Recreation area in Nevada, United States

Rye Patch State Recreation Area is a 2400 acre state park unit of Nevada, United States, adjoining Rye Patch Reservoir, an 11000 acre impoundment on the Humboldt River, and the smaller Pitt-Taylor Reservoirs. The recreation area is located at the end of State Route 401 (Rye Patch Road), which connects to Interstate 80/U.S. Route 95 about 22 mi northeast of Lovelock.

==History==
The park is located in a part of Nevada that in prehistoric times was under Lake Lahontan. When the lake had receded lower than the present-day reservoir, by about 23,000 years ago, animals such as camels, horses, rabbits, and squirrels would drink from the river, and some of their fossils have been found about 14 mi north of the dam. Archaeological evidence from Lovelock Cave and elsewhere shows that humans would camp along the Humboldt about 8,000 years ago.

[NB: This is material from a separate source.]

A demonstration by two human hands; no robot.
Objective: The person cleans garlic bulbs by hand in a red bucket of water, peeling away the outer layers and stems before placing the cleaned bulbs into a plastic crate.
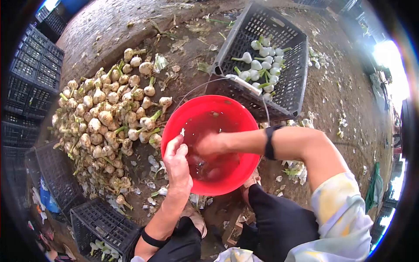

In the mid-19th century, particularly during the California Gold Rush, travelers along the Humboldt would graze their cattle on the wild ryegrass in the area near present-day Rye Patch Reservoir, which was known as Lassen Meadows. At Lassen Meadows the Applegate-Lassen Cut-Off of the California Trail, which provided a quicker route to Goose Lake in northeast California and the California gold fields, left the main route of that trail and headed toward the Black Rock Desert.

The Rye Patch Dam was constructed between 1933 and 1936 by the Public Works Administration as a New Deal relief project during the Great Depression. In 1971 the reservoir was made a Nevada State Recreation Area.

==Activities and amenities==
Among the facilities the park offers are a campground, picnic areas, and a launch for boating. Visitors can fish for crappie, wipers, white bass, channel catfish, black bass, and walleye.